• _Task prompt_:
Exactly the lines from the start of the data below through the line containing "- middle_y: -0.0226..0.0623" must be returned, and no others.

--------------------

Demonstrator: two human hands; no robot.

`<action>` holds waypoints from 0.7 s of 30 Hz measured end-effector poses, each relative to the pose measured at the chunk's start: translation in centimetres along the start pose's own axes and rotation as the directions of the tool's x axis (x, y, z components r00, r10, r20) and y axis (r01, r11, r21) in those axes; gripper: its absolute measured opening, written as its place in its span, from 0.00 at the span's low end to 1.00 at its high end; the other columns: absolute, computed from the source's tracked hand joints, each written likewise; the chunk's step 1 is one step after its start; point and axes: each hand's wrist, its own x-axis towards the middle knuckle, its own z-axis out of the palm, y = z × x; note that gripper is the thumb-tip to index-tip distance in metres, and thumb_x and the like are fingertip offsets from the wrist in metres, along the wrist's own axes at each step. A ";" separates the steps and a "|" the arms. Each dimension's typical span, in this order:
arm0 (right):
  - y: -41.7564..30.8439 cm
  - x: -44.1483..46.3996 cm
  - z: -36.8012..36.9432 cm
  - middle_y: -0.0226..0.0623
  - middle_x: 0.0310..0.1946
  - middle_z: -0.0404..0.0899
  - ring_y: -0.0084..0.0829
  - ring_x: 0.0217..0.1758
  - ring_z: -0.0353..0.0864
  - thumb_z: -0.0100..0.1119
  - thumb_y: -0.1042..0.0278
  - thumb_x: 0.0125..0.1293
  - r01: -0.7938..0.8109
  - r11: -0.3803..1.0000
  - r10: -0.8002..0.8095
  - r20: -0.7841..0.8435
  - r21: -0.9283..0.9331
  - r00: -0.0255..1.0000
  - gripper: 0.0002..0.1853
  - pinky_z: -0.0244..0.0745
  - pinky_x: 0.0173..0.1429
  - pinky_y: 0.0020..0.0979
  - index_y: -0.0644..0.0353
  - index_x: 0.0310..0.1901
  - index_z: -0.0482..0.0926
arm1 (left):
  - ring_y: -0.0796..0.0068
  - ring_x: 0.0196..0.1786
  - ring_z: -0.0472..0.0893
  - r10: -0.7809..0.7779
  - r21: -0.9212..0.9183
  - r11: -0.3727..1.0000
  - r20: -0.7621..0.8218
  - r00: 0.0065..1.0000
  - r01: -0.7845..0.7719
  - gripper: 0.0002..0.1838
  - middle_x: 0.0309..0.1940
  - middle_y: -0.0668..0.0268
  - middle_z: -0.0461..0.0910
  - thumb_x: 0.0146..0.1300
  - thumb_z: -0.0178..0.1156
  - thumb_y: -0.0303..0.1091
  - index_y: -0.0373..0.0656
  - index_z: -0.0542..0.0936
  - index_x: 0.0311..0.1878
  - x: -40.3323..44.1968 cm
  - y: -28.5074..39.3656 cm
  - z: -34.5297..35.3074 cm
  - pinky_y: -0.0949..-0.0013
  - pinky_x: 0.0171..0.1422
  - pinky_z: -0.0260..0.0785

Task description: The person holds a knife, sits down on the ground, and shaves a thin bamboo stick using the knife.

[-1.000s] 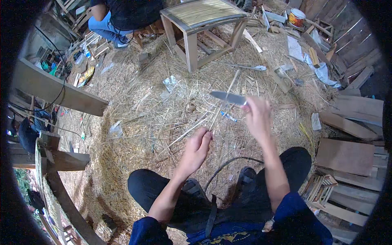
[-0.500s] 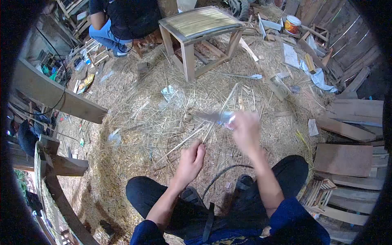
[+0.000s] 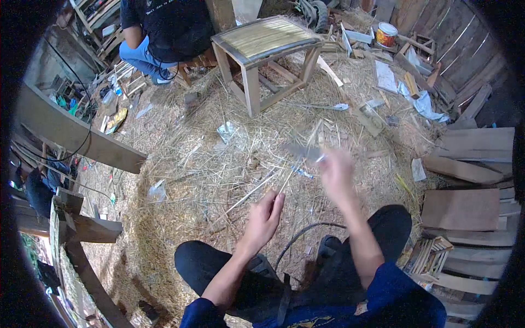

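Observation:
My left hand (image 3: 263, 221) is closed around a thin pale strip (image 3: 287, 180), which looks like bamboo or wood and slants up and to the right from the fingers. In my right hand (image 3: 338, 174) is a knife (image 3: 303, 152), its blade pointing left above the strip's far end. Motion blurs this hand and the blade, so I cannot tell whether the blade touches the strip. Another long pale stick (image 3: 249, 199) runs diagonally just left of the held strip. Loose straw and shavings cover the ground (image 3: 180, 213) beneath both hands.
A slatted-top wooden stool (image 3: 266, 38) stands ahead, beside a crouching person (image 3: 169, 33) in dark clothing. Timber beams (image 3: 82, 128) jut in from the left. Boards (image 3: 459, 210) and a small slatted crate (image 3: 429, 259) lie at right. A paint bucket (image 3: 386, 35) sits farther back.
Both hands appear slightly farther right, and the view has shifted a little. The knife has moved right with my right hand. The strip's long upper part no longer shows as clearly.

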 end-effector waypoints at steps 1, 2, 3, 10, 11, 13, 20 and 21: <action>-3.1 -0.2 0.2 0.38 0.31 0.80 0.40 0.42 0.79 0.63 0.60 0.65 0.127 0.992 -0.125 0.093 -0.016 0.988 0.09 0.65 0.51 0.42 0.55 0.40 0.81 | 0.70 0.18 0.66 0.013 -0.009 1.000 -0.019 1.000 -0.013 0.15 0.16 0.52 0.69 0.75 0.53 0.37 0.34 0.76 0.36 0.1 -0.4 0.4 0.62 0.26 0.61; -4.8 -0.5 0.3 0.38 0.32 0.81 0.41 0.43 0.79 0.62 0.63 0.66 0.242 0.970 -0.235 0.190 -0.016 0.953 0.08 0.65 0.51 0.43 0.56 0.40 0.81 | 0.72 0.18 0.65 0.018 -0.014 1.000 -0.032 0.999 -0.018 0.16 0.16 0.52 0.69 0.75 0.53 0.37 0.34 0.76 0.35 0.0 -0.7 0.6 0.62 0.25 0.60; -4.6 -0.6 0.4 0.38 0.31 0.81 0.41 0.44 0.79 0.61 0.64 0.67 0.120 0.993 -0.118 0.292 0.011 0.949 0.07 0.65 0.52 0.44 0.57 0.41 0.81 | 0.76 0.18 0.61 -0.049 -0.049 0.998 -0.040 0.998 0.047 0.18 0.14 0.57 0.66 0.76 0.54 0.38 0.34 0.74 0.31 0.0 -0.1 0.4 0.64 0.23 0.56; -1.8 -1.0 -1.0 0.37 0.33 0.81 0.39 0.40 0.78 0.57 0.57 0.70 -0.191 0.967 0.182 0.067 0.170 0.981 0.13 0.65 0.51 0.42 0.59 0.40 0.81 | 0.83 0.20 0.58 -0.043 -0.021 0.999 -0.069 0.997 0.042 0.21 0.14 0.68 0.62 0.76 0.54 0.38 0.33 0.72 0.28 0.0 1.2 -0.3 0.68 0.23 0.52; -3.5 -1.0 -1.2 0.38 0.34 0.81 0.40 0.44 0.78 0.60 0.58 0.67 -0.024 0.997 0.004 0.258 0.077 0.966 0.12 0.66 0.52 0.41 0.58 0.40 0.82 | 0.83 0.20 0.58 -0.053 -0.049 0.998 -0.062 0.997 0.050 0.21 0.14 0.67 0.62 0.75 0.54 0.38 0.33 0.72 0.28 -0.1 1.6 -0.1 0.68 0.23 0.51; -3.2 -1.3 -1.2 0.37 0.34 0.81 0.39 0.45 0.77 0.62 0.60 0.67 0.071 0.992 -0.095 0.263 0.100 0.960 0.10 0.66 0.52 0.41 0.58 0.41 0.82 | 0.83 0.19 0.58 0.150 -0.111 0.979 -0.181 0.972 -0.171 0.20 0.13 0.65 0.61 0.75 0.55 0.37 0.33 0.72 0.27 0.2 0.4 1.3 0.67 0.22 0.50; 0.8 -1.1 -2.9 0.37 0.30 0.79 0.38 0.43 0.77 0.60 0.58 0.67 -0.148 0.987 0.143 0.084 0.064 0.986 0.12 0.65 0.51 0.42 0.58 0.41 0.82 | 0.80 0.18 0.57 0.029 -0.002 1.000 -0.056 0.998 -0.029 0.20 0.12 0.62 0.61 0.75 0.55 0.37 0.34 0.73 0.27 0.1 0.3 0.2 0.66 0.22 0.51; -1.7 -1.0 -2.4 0.37 0.29 0.78 0.38 0.42 0.77 0.60 0.58 0.67 -0.005 0.999 -0.002 0.152 0.045 0.988 0.12 0.65 0.50 0.42 0.59 0.41 0.82 | 0.80 0.18 0.58 0.077 0.023 0.997 -0.020 0.997 -0.077 0.20 0.12 0.60 0.62 0.75 0.56 0.38 0.33 0.73 0.27 0.0 1.1 0.3 0.65 0.22 0.52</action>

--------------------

• _Answer section_:
Demonstrator: two human hands; no robot.

`<action>` holds waypoints from 0.7 s of 30 Hz measured end-effector poses, each relative to the pose measured at the chunk's start: translation in centimetres along the start pose's own axes and rotation as the directions of the tool's x axis (x, y, z components r00, r10, r20) and y axis (r01, r11, r21) in those axes; gripper: its absolute measured opening, written as its place in its span, from 0.00 at the span's low end to 1.00 at its high end; the other columns: absolute, computed from the source's tracked hand joints, each written likewise; the chunk's step 1 is one step after its start; point and axes: each hand's wrist, its own x-axis towards the middle knuckle, its own z-axis out of the palm, y = z × x; note that gripper is the thumb-tip to index-tip distance in metres, and thumb_x and the like are fingertip offsets from the wrist in metres, along the wrist's own axes at each step. A ";" separates the steps and a "|" the arms. Each dimension's typical span, in this order:
arm0 (right):
  - y: -41.7564..30.8439 cm
  - x: -44.1483..46.3996 cm
  - z: -36.8012..36.9432 cm
  - middle_y: -0.0226..0.0623

The exercise closes with this answer.